Amid these worrying enrollment trends, Gallup found thatAmericans’ confidence in four-year colleges is at an all-time low.
Americans have far more confidence in community colleges than in four-year colleges.
The biggest difference in Americans’ confidence in two-year and four-year colleges isCost and value.
While 58% of Americans are confident that two-year colleges can provide an affordable education, only 11% say the same about four-year schools.
Americans also express serious doubts about the value of a four-year undergraduate degree.Because 81% said they have little to no confidence in the value that four-year institutions offer.
Only 18% were very or fairly confident that a four-year degree was worth it.In contrast, 55% of Americans are confident in the value of community colleges.
Four-year college graduates often have heavy student loan debt.And the lower costs of community college can help reduce debt burdens.
Two-year community colleges mainly offer vocational and technical courses.These courses are directly aligned with industry needs and can help students enter the workplace faster.
Many community colleges have transfer agreements with four-year universities.Students can transfer to a four-year university after completing community college courses, saving costs while earning a degree.

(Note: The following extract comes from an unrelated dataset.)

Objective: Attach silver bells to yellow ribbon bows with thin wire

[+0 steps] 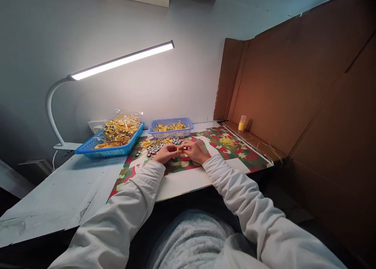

In recent years, more and more students and parents have realized that community colleges can provide high-quality education and vocational training, and have chosen community colleges as a more practical educational path.
The divergent trends in enrollment at four-year universities and two-year community colleges reflect new considerations among students and parents about the cost and value of an education.
This phenomenon reveals changes in the field of higher education and the shifting demands of parents and students, and also brings new challenges to four-year undergraduate education in the United States.